Posted on: August 1, 2013 - 7:17am

chocolate81

i think ur attitude is brilliant gem, my eldest if five and sometimes refuses to go then i have to cajole/bribe her, think if it wasnt for the court order i prob wudnt bother!

it doesnt seem fair that he can cancel contcat when it desnt suit him but the children cant do the same

Posted on: August 6, 2013 - 8:12pm

GoodEnoughMum
DoppleMe

Hi Chocolate81 - I know what you mean.  But they can (and will) vote with their feet when they're older.

I have found it easier since I have been clear that there is no negotiation.  When I was wavering about it they played up more.  Since I have been sure in my head that they are going they have accepted it more.  

I don't know if that would make it easier for you rather than cajoling or bribing?  The whole thing is a flipping nightmare.  The main thing I have found is to do the right thing yourself.  Uphold your part of the deal but not take any part in his side of the deal.  

If/when he disappoints them by not turning up, I feel it's a good moment to teach a philosophical outlook on life! I have done a lot of - people are different, you can't control other people they will do what they want to do etc.  If nothing else all of this is "character building"!!

Gem

x

Posted on: August 6, 2013 - 8:52pm

Pash02

Chocolate81

surely if there is a court order in place he must want to see his children?

I know i would love to see mine again.

If he is playing at being a half wit and only seeing his children when it suits cant you go back to court with a diary of when contact has taken place.
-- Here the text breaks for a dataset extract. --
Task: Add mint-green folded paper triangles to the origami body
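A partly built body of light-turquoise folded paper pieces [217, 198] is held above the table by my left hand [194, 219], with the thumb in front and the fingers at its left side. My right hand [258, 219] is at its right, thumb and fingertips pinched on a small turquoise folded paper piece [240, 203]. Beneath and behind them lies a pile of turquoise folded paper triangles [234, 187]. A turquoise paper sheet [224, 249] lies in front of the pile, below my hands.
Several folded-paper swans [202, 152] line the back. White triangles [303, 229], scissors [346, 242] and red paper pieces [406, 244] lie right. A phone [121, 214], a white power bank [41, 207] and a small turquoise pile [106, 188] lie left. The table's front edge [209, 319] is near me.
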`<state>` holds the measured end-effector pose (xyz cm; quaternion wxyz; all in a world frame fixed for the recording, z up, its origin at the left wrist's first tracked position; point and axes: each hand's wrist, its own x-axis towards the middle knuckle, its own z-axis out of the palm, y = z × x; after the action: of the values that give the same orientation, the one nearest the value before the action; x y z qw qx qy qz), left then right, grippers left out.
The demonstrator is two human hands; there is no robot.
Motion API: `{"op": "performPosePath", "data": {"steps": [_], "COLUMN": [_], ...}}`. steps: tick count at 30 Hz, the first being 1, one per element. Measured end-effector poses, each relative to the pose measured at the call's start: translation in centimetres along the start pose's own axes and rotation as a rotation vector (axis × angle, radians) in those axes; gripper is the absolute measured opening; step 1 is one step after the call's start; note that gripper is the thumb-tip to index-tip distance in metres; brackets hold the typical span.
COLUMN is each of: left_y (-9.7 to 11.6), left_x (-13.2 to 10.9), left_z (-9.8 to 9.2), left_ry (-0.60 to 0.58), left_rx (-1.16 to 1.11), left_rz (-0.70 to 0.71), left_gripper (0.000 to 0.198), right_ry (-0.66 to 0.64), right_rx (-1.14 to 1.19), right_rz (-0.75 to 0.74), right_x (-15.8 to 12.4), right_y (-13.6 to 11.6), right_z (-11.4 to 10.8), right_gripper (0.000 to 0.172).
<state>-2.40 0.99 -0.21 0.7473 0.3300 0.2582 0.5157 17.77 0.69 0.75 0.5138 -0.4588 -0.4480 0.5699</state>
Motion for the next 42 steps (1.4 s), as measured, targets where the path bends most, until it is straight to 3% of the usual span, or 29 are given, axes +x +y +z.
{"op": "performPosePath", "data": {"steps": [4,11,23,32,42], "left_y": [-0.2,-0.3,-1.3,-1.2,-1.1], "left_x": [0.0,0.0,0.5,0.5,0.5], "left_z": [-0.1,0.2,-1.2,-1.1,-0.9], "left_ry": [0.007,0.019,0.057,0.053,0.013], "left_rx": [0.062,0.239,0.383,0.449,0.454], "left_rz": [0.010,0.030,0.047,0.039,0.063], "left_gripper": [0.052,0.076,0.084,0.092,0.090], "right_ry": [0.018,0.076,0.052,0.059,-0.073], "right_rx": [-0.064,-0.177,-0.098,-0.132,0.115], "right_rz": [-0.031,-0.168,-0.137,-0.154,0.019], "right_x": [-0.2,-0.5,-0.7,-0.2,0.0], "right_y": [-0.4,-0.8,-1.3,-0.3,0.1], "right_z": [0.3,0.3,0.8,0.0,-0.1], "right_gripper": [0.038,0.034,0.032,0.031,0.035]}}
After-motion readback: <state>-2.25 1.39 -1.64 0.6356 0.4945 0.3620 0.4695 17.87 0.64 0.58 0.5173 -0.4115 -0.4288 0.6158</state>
Or better still let him play his games and when the children refuse to go dont make them and when he takes you back to court all you do is:

 Produce a dairy of when contact has taken place and how long and when he has missed contact cos he cant be bothered then let the judge see what a pratt he is  and how he is playing games with the childrens minds and feeling's

Grrrrr sorry for the rant

Posted on: August 7, 2013 - 1:34pm

Kenzie

Parental communication is the valuable asset, pre planned activities on contact are often the way to progress contact issues. Find out what your child would like to do when he is with his dad, assist dad to arrange this… support dad in his contact problems by promoting telephone contact, if you have a civil friendship with dad why not all go to McDonalds, then dad can arrange to do it again with the child during that time.. it is important for your child’s healthy development to have a meaningful relationship with both parents. The lack of such can have a detrimental impact upon the child’s own later adult life relationships.

 

Court orders for contact arrrangements should be the last resort. many parents seek court intervention due to thier own feelings that the other parent is not helping to encourage or support contact.